There are three components that need to be paravirtualized:
- Memory management. Software page tables and tagged page tables are easier to virtualize. Unfortunately, x86 has neither. Xen paravirtualizes the hardware accessible page tables leaving guest operating systems responsible for managing them. Page table modifications are checked by Xen.
- CPU. Xen takes advantage of x86's four privileges, called rings. Xen runs at ring 0 (the most privileged ring), the guest OS runs at ring 1, and the applications running in the guest operating systems run at ring 3.
- Device I/O. Guest operating systems communicate with Xen via bounded circular producer/consumer buffers. Xen communicates to guest operating systems using asynchronous notifications.
The Xen hypervisor implements mechanisms. Policy is delegated to a privileged domain called dom0 that has accessed to privileges that other domains don't.

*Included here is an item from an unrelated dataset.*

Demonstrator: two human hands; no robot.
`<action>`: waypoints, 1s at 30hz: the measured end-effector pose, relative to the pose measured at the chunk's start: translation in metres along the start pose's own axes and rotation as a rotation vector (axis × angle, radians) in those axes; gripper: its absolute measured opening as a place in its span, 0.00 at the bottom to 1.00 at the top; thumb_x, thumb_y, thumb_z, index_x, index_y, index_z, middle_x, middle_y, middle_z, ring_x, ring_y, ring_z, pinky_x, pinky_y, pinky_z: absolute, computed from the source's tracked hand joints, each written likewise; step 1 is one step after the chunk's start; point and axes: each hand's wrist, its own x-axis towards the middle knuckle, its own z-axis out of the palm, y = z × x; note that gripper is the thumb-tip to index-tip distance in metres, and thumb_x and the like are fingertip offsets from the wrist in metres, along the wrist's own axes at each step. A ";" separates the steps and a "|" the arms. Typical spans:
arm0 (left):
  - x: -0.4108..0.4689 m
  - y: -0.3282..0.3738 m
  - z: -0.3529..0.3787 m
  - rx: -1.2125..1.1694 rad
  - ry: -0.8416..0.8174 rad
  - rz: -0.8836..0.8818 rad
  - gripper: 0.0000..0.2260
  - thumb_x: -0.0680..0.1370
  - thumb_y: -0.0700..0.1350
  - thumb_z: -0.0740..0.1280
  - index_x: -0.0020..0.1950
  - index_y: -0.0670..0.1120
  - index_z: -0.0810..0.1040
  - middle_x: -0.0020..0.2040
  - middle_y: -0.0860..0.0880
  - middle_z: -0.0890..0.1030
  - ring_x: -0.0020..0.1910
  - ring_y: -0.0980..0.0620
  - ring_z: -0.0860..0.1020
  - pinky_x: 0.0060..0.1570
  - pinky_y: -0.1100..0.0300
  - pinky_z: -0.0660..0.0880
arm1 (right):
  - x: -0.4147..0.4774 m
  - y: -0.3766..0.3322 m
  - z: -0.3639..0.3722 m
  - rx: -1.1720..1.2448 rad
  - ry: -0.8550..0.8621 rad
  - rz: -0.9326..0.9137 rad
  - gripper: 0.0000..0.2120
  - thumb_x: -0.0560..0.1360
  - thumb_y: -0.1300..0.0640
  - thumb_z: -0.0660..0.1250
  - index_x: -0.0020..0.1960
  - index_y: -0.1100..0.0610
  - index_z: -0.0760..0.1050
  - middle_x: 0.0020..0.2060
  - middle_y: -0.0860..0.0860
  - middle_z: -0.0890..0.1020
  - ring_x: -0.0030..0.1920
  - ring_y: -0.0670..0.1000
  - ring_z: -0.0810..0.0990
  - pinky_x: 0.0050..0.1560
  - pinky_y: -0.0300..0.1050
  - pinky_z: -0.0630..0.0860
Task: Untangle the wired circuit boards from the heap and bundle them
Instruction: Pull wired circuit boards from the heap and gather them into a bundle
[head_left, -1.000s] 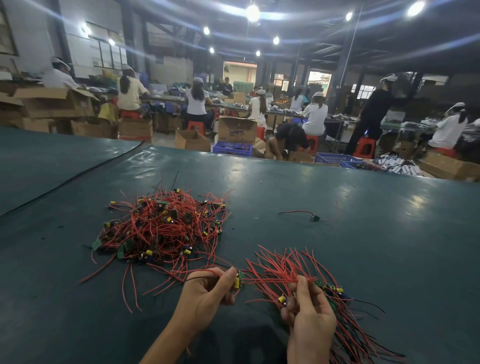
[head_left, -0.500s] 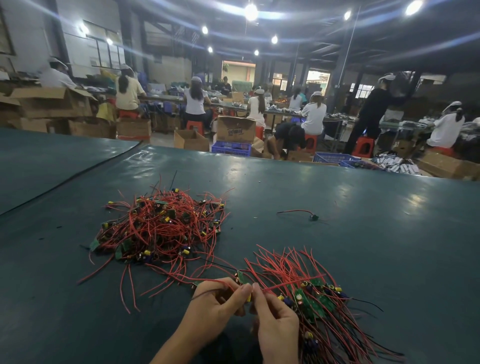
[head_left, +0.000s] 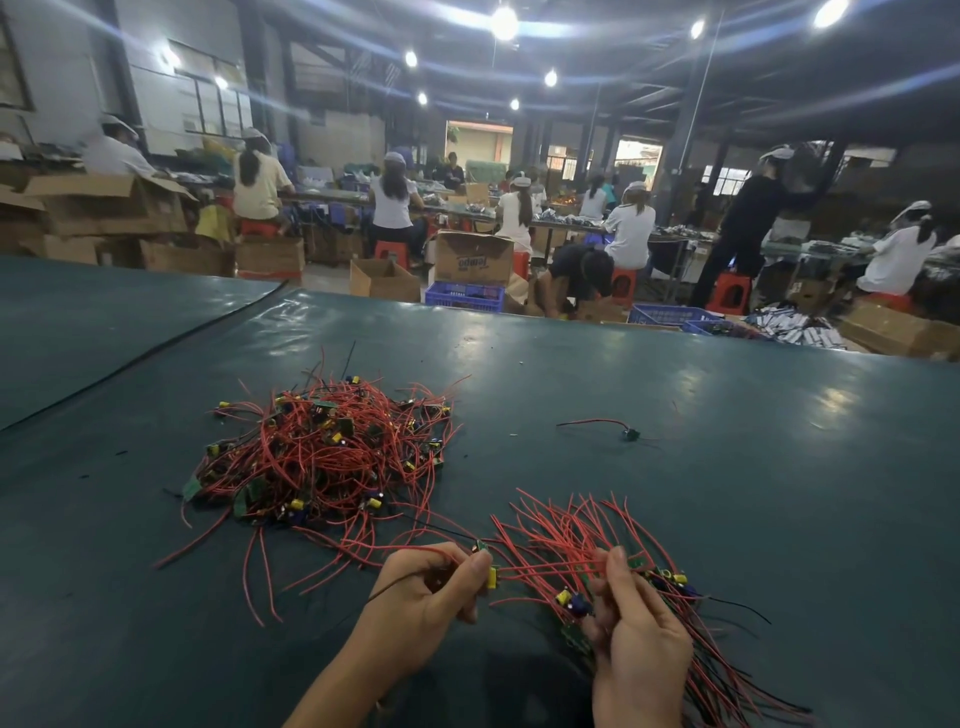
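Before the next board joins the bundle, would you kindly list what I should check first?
1. Left hand pinches one wired board: ok.
2. Right hand grips the bundle: ok.
3. That board's wires free of the heap: cannot tell; red strands run between them.
4. Bundle's wires lie roughly one way: ok.
5. Stray wire lies apart from both piles: ok.

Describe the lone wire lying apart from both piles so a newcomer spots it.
Start at the green table. Right of the big tangled heap, beyond the bundle, lies one stray wire. It alone lies single, with a small dark part at its right end.
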 end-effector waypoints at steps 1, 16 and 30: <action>0.000 0.000 0.001 -0.007 -0.004 -0.001 0.16 0.71 0.60 0.66 0.32 0.49 0.81 0.28 0.47 0.79 0.30 0.52 0.78 0.36 0.63 0.74 | -0.001 0.001 0.001 0.004 0.005 -0.009 0.09 0.72 0.56 0.72 0.36 0.57 0.85 0.24 0.50 0.78 0.20 0.42 0.67 0.18 0.34 0.63; -0.002 -0.006 0.007 -0.034 -0.084 -0.022 0.17 0.73 0.62 0.67 0.35 0.51 0.80 0.30 0.50 0.79 0.32 0.53 0.78 0.38 0.63 0.74 | -0.043 0.024 0.025 -0.294 -0.350 -0.027 0.09 0.68 0.52 0.69 0.33 0.52 0.86 0.32 0.57 0.85 0.35 0.50 0.84 0.41 0.42 0.80; -0.003 -0.005 0.007 0.103 -0.109 0.014 0.14 0.73 0.61 0.68 0.36 0.54 0.82 0.30 0.49 0.82 0.30 0.56 0.80 0.34 0.67 0.73 | -0.037 0.019 0.022 -0.403 -0.264 0.001 0.19 0.77 0.59 0.69 0.29 0.47 0.85 0.31 0.52 0.85 0.35 0.45 0.84 0.38 0.37 0.77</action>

Finally, a look at some details about Xen:
- Control transfer. Guest operating systems request services from the hypervisor via hypercalls. Hypercalls are like system calls except they are between a guest operating system and a hypervisor rather than between an application and an operating system. Furthermore, each guest OS registers interrupt handlers with Xen. When an event occurs, Xen toggles a bitmask to indicate the type of event before invoking the registered handler.

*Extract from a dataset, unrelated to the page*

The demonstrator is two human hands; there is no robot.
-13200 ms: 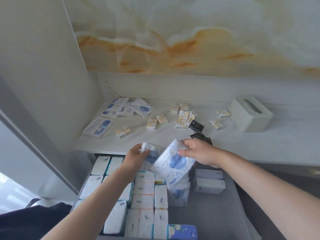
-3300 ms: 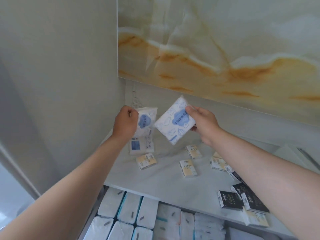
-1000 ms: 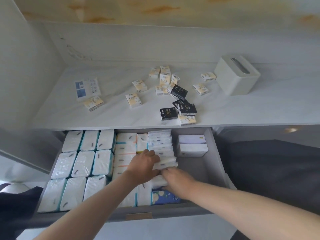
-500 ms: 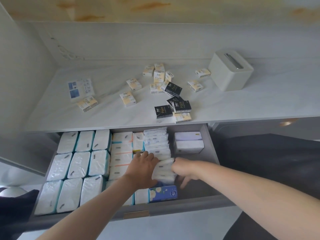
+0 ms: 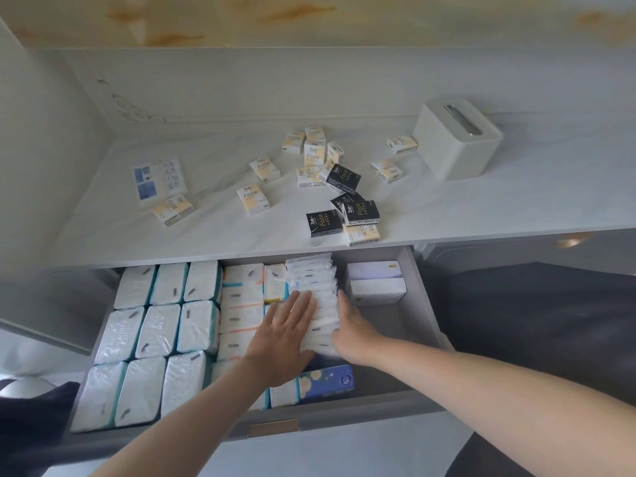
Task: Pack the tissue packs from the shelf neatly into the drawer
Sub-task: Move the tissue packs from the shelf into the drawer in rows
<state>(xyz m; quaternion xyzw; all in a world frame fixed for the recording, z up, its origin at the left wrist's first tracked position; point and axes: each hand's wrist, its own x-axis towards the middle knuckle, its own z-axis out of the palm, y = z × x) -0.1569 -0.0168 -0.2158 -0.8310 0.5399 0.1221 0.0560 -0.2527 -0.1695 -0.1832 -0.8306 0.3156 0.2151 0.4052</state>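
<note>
While the drawer point(image 5: 425, 315) stands pulled out under the shelf point(image 5: 499, 201), both hands bracket the row of packs point(image 5: 311, 275) standing on edge near its middle. The left hand point(image 5: 285, 339) lies flat on top of that row, fingers straight and slightly spread. The right hand point(image 5: 351, 327) presses against the row's right side, fingers straight, gripping nothing. Small packs point(image 5: 253, 198) lie scattered on the shelf.
</note>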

- Data transfer. As mentioned earlier, data transfer is performed using a bounded circular buffer of I/O descriptors. Requests and responses are pushed on to the buffer. Requests can come out of order with respect to the requests. Moreover, requests and responses can be batched.
- CPU Scheduling. Xen uses the BVT scheduling algorithm.
- Time and timers. Xen supports real time (the time in nanoseconds from machine boot), virtual time (time that only increases when a domain is executing), and clock time (an offset added to the real time).
- Virtual address translation. Other hypervisors present a virtual contiguous physical address space on top of the actual hardware address space. The hypervisor maintains a shadow page table mapping physical addresses to hardware addresses and installs real page tables into the MMU. This has high overhead. Xen takes an alternate approach. Guest operating systems issue hypercalls to manage page table entries that are directly inserted into the MMU's page table. After they are installed, the page table entries are read-only.
- Physical memory. Memory is physically partitioned into reservations.
- Network. Xen provides virtual firewall-routers with one or more virtual network interfaces, each with a circular ring buffer.
- Disk. Xen presents virtual block devices each with a ring buffer.